The emotional side of Sjogren’s also deserves more airtime. Patients can look fine while feeling anything but fine. That disconnect creates loneliness. Because the disease is often invisible, people may underestimate it, including employers, relatives, and occasionally clinicians who should know better. When symptoms fluctuate, patients may question themselves. Am I tired, or Sjogren’s tired? Is this normal dryness, medication dryness, age-related dryness, or disease activity? Living with that ambiguity is exhausting in its own right.

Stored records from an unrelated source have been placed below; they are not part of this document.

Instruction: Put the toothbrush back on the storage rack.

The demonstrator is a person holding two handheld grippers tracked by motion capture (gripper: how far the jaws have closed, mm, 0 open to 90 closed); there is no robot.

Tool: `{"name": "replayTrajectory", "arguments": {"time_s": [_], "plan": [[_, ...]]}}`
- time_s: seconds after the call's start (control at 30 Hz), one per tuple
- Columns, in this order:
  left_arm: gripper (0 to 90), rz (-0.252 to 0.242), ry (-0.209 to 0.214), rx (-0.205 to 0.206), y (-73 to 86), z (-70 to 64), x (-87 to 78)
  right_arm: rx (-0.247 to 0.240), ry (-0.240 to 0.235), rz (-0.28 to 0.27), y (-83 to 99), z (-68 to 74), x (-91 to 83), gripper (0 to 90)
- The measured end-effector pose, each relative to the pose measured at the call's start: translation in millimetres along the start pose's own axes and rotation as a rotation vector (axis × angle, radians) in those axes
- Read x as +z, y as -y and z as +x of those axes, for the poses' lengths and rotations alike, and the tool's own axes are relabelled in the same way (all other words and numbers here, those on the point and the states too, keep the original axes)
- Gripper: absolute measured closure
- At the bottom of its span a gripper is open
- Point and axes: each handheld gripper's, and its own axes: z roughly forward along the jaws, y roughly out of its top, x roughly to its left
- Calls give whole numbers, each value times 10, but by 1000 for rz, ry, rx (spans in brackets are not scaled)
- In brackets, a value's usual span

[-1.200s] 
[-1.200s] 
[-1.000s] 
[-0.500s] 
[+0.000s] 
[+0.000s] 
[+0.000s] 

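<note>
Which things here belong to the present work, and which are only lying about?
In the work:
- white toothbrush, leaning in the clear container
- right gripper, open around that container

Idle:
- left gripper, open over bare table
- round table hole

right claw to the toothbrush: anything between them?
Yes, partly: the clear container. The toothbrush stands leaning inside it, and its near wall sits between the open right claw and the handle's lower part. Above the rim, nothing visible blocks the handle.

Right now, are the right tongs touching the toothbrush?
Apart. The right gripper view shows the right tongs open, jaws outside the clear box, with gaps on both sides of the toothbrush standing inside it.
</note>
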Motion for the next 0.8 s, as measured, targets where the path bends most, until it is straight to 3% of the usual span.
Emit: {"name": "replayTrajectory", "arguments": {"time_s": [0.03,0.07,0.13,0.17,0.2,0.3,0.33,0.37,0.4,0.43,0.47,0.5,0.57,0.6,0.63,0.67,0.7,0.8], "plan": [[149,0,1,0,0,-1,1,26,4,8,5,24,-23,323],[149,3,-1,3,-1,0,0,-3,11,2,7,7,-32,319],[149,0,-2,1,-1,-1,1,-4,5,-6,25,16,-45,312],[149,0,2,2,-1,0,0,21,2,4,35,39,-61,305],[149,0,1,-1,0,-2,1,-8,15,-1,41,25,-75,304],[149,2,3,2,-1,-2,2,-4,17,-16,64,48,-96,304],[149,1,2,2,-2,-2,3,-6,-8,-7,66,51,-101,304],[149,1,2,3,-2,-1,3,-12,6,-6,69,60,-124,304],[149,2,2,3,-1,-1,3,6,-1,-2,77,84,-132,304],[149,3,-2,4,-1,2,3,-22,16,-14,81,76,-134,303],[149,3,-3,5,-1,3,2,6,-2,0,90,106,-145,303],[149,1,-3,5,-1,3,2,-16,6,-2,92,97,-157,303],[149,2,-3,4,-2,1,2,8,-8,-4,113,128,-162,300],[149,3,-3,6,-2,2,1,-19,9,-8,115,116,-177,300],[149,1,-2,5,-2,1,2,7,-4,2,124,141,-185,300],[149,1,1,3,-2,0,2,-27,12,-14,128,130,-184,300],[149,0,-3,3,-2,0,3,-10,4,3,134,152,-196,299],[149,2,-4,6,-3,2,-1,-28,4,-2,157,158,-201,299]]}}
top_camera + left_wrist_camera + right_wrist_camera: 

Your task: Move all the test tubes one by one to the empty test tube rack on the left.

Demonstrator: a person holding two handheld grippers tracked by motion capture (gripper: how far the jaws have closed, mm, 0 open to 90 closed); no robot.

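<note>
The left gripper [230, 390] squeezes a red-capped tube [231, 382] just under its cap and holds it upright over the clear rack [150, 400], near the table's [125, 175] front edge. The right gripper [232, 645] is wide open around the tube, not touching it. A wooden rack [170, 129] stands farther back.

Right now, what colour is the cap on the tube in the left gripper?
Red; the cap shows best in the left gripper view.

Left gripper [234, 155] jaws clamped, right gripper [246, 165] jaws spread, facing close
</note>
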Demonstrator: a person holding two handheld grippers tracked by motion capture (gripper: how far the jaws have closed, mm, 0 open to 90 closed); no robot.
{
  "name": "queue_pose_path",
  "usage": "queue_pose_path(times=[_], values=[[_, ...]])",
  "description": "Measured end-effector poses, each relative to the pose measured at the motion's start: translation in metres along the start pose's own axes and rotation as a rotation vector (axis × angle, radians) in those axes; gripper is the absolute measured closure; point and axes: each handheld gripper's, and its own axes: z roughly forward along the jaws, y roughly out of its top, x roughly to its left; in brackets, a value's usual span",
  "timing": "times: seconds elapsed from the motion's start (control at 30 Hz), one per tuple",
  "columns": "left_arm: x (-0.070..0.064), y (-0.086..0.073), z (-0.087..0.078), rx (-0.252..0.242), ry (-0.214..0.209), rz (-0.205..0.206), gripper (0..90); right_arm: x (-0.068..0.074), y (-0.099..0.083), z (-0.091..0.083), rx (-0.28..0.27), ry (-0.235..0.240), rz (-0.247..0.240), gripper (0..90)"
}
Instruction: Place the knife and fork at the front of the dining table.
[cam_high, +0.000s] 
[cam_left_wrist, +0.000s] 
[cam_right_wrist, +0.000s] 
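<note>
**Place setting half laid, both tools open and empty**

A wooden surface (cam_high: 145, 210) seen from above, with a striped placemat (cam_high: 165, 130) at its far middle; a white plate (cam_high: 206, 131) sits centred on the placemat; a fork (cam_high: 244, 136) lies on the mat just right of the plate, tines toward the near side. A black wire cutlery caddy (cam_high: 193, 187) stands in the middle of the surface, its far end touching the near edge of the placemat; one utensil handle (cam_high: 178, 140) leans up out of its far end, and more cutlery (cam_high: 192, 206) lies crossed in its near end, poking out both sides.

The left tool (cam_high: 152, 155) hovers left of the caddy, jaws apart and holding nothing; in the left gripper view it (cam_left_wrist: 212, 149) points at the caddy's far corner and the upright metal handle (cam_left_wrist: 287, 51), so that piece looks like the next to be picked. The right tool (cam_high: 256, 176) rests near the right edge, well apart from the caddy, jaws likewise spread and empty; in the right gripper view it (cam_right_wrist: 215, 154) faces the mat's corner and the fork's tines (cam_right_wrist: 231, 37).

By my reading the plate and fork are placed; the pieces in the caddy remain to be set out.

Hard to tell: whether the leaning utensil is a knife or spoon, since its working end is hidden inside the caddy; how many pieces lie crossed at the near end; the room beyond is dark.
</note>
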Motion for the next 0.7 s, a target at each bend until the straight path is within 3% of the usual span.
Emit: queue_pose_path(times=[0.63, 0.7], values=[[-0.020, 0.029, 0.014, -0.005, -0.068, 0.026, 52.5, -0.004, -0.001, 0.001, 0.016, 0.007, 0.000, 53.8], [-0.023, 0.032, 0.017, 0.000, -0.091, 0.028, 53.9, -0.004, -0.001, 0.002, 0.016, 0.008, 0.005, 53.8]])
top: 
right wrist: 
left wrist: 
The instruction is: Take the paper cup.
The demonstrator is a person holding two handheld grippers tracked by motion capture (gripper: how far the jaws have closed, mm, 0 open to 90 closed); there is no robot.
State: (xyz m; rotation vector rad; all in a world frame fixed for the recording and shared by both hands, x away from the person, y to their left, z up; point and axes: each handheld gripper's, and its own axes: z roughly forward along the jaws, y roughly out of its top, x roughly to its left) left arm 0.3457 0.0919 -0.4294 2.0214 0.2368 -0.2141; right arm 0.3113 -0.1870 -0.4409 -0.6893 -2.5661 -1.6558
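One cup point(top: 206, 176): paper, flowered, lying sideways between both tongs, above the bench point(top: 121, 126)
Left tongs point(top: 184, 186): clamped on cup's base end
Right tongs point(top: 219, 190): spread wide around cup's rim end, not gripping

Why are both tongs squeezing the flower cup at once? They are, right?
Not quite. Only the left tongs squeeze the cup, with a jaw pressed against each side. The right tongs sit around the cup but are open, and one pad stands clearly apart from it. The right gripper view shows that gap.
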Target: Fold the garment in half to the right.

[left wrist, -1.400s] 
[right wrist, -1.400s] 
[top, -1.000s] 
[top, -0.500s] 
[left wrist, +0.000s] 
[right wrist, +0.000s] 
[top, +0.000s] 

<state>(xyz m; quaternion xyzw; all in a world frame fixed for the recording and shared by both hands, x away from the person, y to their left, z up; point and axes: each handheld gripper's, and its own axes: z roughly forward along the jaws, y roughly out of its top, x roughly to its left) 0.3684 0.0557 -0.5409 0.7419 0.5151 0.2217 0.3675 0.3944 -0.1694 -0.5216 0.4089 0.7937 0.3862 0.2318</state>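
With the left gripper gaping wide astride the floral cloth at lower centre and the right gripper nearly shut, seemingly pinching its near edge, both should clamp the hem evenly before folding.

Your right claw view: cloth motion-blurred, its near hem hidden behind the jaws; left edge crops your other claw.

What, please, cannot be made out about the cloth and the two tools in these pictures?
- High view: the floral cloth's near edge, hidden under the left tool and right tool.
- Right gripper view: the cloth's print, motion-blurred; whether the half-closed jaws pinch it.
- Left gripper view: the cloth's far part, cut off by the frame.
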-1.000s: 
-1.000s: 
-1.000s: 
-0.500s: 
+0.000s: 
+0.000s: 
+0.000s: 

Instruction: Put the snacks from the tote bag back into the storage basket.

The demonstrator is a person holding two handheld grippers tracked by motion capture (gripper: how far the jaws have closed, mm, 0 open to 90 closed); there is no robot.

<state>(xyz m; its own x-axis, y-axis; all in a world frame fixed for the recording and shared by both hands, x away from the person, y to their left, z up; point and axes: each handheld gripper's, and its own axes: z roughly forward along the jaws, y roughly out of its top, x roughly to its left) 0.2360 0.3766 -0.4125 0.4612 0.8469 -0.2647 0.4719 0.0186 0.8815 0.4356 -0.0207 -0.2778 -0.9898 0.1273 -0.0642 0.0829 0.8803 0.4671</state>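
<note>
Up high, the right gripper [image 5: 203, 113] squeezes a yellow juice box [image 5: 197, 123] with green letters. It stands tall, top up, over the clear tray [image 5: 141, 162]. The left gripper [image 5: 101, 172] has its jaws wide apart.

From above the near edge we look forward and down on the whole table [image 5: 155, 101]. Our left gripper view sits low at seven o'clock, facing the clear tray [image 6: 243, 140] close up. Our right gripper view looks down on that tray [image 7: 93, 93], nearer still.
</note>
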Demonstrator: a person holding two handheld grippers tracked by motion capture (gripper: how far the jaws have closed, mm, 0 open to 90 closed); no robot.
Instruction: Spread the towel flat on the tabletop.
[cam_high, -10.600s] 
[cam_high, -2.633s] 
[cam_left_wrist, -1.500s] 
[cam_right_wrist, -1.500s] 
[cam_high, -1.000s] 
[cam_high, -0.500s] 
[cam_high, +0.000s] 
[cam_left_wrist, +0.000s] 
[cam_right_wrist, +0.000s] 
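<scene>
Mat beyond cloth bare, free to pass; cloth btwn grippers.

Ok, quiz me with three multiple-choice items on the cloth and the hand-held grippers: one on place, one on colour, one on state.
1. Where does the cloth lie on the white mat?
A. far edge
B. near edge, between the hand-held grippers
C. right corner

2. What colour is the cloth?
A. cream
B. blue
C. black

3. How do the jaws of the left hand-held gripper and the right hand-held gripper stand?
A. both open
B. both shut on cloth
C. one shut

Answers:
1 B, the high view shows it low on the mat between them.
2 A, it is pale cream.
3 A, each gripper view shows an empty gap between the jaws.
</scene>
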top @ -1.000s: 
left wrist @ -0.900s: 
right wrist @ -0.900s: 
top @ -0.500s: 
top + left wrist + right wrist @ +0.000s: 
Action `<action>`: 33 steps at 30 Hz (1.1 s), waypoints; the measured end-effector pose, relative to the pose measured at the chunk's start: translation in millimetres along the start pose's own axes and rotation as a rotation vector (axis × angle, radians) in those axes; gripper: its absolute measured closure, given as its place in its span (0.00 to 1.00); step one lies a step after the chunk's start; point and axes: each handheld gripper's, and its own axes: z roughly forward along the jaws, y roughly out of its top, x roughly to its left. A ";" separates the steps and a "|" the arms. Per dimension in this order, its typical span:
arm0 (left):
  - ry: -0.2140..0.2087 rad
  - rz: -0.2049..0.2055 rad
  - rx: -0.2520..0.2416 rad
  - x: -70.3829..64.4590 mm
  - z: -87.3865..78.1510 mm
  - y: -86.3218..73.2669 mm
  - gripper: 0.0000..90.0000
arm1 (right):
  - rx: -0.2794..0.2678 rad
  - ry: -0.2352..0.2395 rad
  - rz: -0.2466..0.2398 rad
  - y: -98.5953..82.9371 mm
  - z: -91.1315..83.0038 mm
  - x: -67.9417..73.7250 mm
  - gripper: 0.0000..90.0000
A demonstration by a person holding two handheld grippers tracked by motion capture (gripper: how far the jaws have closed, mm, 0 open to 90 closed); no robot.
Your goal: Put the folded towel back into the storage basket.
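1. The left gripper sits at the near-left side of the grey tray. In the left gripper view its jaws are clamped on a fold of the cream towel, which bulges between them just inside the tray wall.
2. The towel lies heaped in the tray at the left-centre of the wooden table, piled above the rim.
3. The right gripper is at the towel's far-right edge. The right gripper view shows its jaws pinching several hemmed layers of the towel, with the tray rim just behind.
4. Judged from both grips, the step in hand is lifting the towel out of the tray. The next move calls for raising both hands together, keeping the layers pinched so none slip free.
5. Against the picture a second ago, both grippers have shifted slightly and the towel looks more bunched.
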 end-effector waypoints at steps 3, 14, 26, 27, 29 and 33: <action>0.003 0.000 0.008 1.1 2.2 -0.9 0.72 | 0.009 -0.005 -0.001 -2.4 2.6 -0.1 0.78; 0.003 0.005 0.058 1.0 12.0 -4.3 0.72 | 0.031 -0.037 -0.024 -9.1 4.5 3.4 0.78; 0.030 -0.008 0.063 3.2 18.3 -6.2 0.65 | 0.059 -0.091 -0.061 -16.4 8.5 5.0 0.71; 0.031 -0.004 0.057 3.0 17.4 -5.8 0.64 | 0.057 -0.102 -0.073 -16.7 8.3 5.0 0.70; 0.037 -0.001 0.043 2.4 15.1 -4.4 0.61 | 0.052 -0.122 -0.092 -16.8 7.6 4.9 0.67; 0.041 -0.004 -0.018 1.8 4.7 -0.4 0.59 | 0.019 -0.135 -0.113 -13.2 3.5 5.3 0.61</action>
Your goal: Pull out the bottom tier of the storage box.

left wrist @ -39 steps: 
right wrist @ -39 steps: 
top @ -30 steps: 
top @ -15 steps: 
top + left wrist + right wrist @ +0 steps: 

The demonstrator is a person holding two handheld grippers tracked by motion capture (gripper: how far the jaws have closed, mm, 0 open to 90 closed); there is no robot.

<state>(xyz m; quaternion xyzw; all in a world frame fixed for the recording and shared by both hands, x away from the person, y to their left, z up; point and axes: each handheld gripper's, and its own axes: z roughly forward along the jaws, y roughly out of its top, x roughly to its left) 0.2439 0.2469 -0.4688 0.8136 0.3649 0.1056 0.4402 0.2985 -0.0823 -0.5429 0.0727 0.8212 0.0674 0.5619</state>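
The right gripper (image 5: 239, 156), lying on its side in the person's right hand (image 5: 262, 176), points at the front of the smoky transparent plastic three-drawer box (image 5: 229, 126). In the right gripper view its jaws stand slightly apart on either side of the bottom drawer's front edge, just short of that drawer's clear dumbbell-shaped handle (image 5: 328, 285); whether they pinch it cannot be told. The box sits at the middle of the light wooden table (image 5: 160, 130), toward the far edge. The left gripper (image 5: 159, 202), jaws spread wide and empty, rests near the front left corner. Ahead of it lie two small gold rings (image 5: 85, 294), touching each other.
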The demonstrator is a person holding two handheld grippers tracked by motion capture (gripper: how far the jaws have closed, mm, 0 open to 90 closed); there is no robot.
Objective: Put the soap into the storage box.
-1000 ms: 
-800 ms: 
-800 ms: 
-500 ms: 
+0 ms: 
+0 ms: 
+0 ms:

Then there is the odd psychological experience of being medically literate enough to know what should happen, while still running into the same delays, oversights, and fragmented care as everyone else. That is humbling. It is also clarifying. If a doctor with access, vocabulary, and professional confidence can still get caught in the maze, what does that maze do to someone without those advantages?

This is why my challenge to colleagues is not abstract. It is practical. Slow down when the symptom list seems messy. Look again when the story does not fit one organ system. Ask about oral health, eye pain, intimacy, fatigue, and function, not just lab values. Review medications carefully. Coordinate care like the patient’s quality of life depends on it, because it does. And perhaps most importantly, leave room for the possibility that the patient has been doing advanced pattern recognition long before entering your office.

Sjogren’s has made me a less certain doctor in the best possible way. Less certain of my first impression. Less certain that common symptoms are harmless. Less certain that “normal labs” settle a complex story. But I am more certain of something better: patients deserve curiosity, respect, and clinical follow-through. If this disease has taught me anything, it is that good medicine begins when we stop treating discomfort as trivial and start treating lived experience as data. That is not soft thinking. That is sharp medicine.

Conclusion

From the outside, Sjogren’s may look like a condition defined by dryness. From the inside, it is a daily negotiation with comfort, energy, function, and credibility. For doctors who become patients, the lesson is unforgettable: the chart is never the whole story. For colleagues still on the clinician side of the stethoscope, the challenge is clear. Listen earlier. Investigate smarter. Collaborate better. And never confuse an underrecognized disease with an unimportant one.